• [What you are asked to do] Reading the listing below, count the lines that contain the word "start" and give that count alone.

• [Supplied data]
__________

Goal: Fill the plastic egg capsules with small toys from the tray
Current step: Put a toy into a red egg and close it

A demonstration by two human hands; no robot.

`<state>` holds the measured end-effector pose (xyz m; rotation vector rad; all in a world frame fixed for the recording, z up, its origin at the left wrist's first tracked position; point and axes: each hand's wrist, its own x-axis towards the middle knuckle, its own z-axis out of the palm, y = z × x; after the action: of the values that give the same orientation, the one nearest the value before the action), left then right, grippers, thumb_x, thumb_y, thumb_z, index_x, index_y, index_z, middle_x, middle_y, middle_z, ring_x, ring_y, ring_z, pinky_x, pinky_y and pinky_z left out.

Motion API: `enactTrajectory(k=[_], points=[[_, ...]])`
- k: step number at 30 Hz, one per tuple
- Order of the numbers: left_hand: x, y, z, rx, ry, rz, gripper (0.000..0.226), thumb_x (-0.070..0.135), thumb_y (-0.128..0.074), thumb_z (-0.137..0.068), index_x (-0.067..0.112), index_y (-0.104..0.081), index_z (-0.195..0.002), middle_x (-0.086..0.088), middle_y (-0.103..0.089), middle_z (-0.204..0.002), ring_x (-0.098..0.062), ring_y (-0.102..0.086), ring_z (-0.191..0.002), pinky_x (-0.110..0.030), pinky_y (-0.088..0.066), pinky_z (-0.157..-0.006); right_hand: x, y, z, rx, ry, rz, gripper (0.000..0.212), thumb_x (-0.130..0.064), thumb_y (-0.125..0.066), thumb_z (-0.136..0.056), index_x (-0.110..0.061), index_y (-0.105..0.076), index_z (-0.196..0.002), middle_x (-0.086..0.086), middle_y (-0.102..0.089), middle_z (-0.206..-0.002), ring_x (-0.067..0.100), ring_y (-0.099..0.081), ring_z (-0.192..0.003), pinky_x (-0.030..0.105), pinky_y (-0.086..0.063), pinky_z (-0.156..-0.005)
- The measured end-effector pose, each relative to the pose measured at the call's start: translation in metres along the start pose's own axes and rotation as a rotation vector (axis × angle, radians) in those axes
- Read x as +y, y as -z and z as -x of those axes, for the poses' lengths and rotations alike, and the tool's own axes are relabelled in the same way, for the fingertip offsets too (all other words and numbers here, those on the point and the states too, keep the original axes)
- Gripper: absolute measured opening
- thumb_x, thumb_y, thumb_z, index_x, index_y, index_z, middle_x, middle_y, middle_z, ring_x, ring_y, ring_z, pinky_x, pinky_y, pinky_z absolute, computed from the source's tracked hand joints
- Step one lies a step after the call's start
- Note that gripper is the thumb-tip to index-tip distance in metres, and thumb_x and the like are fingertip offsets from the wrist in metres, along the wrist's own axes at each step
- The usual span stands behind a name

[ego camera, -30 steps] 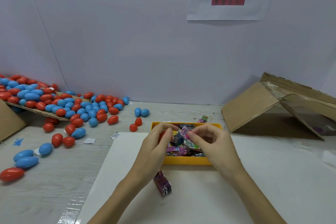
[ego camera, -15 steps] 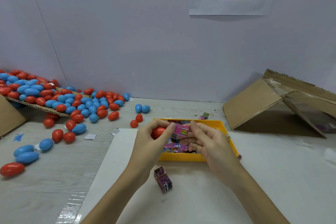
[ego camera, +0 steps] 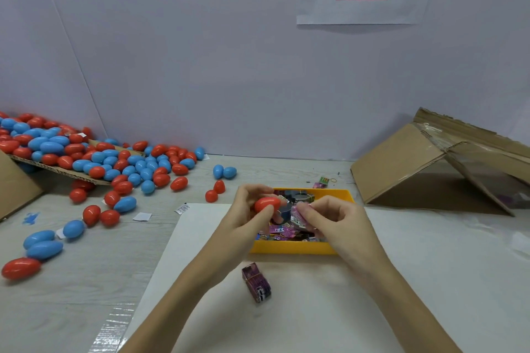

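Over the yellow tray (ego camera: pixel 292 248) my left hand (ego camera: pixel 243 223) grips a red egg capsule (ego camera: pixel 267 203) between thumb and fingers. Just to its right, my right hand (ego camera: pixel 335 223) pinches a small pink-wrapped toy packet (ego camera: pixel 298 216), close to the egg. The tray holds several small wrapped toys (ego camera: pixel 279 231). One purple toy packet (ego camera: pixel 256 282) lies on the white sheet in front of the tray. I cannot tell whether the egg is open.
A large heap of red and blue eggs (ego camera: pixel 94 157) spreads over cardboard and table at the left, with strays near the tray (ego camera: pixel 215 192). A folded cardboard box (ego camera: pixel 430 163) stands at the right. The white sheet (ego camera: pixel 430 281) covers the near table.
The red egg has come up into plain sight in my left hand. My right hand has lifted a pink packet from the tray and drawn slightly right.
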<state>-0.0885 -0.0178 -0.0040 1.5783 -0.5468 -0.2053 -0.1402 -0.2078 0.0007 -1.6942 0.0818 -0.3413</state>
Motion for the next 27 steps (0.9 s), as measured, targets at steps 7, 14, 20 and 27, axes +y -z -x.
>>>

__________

• [Answer below] 2